What the task asks
Lines with the word "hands" in them are the ones to copy from the records.

Data records
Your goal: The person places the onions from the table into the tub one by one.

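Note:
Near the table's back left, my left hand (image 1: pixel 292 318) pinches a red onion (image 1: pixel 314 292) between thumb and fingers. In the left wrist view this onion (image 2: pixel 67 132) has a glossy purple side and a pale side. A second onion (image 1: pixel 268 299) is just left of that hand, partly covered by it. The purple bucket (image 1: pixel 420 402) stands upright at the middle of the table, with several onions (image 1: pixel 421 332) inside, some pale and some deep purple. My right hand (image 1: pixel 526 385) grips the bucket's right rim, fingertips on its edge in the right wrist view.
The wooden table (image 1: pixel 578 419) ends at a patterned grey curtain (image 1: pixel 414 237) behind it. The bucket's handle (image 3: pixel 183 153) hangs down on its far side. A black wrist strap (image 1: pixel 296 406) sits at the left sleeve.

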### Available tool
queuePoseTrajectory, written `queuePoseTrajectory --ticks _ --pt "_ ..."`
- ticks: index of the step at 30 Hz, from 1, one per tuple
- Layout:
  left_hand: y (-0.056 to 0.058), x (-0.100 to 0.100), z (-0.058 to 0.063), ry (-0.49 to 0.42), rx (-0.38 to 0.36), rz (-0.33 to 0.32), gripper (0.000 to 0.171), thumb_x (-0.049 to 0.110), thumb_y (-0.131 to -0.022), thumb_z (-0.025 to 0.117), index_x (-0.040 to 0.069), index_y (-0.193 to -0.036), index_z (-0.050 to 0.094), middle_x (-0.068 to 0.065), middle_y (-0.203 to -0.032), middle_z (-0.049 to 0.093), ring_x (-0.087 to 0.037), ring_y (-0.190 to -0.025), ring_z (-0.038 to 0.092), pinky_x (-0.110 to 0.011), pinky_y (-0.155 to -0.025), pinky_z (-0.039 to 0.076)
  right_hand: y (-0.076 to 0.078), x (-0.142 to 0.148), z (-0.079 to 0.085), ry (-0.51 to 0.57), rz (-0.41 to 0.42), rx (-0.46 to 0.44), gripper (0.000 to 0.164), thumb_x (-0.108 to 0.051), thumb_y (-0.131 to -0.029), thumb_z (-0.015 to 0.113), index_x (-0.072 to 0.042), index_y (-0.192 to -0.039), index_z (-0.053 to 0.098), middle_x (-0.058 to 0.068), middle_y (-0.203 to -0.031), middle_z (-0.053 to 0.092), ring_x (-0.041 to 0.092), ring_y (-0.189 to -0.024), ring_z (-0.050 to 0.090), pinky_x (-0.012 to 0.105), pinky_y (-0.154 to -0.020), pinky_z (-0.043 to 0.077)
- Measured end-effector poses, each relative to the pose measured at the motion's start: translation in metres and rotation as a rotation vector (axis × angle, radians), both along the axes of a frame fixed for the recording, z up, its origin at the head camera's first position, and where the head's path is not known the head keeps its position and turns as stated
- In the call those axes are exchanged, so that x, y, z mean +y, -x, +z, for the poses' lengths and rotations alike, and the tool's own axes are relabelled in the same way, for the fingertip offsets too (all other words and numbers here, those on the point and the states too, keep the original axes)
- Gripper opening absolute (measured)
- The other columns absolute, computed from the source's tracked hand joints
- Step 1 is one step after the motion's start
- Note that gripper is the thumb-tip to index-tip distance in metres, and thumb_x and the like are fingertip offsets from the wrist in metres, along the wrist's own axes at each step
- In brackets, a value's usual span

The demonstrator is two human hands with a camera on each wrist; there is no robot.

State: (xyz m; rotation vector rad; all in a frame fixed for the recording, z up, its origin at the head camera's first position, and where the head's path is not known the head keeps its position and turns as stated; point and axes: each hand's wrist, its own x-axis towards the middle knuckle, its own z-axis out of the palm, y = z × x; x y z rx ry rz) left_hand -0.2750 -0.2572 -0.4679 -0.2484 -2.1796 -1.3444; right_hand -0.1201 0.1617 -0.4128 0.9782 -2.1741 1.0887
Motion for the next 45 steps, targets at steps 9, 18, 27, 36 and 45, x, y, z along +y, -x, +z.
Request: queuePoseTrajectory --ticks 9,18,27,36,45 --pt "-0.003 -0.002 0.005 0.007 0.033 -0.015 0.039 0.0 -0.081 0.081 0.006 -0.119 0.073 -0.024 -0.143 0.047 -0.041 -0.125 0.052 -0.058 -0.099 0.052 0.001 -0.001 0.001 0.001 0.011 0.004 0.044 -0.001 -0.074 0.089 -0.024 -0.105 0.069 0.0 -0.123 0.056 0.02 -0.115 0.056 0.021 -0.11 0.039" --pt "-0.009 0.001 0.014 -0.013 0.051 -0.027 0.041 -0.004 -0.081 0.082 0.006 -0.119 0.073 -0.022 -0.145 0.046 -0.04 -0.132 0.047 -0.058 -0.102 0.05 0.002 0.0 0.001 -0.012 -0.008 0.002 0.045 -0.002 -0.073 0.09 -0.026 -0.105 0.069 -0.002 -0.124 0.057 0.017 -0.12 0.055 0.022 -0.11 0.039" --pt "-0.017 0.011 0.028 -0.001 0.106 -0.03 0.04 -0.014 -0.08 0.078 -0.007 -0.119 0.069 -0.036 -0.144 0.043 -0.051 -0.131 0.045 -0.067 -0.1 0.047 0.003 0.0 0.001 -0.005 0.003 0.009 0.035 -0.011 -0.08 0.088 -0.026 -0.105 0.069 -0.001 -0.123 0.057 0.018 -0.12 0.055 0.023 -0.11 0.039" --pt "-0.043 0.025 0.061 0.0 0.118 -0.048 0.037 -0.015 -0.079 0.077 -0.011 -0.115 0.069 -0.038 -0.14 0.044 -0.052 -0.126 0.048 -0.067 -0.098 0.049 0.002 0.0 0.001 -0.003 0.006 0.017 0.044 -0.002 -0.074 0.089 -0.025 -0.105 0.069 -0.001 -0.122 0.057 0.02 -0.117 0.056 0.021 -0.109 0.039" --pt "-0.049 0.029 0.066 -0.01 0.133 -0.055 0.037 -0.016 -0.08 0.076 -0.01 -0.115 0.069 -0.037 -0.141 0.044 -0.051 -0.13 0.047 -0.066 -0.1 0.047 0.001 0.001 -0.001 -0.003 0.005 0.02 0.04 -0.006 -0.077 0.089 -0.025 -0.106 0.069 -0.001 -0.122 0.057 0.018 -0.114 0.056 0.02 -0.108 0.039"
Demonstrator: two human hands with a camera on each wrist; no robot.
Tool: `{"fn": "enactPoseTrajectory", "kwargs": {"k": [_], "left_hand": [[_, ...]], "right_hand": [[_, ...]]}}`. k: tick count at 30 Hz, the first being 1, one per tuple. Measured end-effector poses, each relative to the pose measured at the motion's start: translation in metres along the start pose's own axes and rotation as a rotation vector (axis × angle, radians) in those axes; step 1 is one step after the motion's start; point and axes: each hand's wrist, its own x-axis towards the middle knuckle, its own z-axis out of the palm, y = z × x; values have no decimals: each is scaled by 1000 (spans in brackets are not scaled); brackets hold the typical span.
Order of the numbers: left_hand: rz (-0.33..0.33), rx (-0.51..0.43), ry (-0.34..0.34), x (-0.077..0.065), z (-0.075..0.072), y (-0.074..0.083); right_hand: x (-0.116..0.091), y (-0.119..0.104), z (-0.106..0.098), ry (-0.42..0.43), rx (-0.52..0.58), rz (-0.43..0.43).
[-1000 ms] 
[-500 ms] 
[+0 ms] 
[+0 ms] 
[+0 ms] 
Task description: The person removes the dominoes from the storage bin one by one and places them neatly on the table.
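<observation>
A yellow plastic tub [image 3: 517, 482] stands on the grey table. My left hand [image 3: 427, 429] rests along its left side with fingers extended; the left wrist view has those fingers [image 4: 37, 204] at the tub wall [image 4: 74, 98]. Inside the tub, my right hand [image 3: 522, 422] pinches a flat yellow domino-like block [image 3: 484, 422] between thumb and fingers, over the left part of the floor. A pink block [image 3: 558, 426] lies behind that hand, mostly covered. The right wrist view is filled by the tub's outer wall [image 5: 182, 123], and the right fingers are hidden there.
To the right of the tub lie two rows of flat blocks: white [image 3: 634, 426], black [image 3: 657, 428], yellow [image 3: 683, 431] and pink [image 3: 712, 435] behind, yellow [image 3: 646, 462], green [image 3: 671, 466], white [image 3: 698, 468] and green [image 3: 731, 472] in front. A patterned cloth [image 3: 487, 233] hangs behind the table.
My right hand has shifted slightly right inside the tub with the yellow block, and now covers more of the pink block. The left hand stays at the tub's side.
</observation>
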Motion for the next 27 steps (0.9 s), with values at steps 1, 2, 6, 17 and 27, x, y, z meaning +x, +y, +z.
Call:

Reply
The demonstrator is two human hands with a camera on each wrist; there is no robot.
Demonstrator: two human hands with a camera on each wrist; no robot.

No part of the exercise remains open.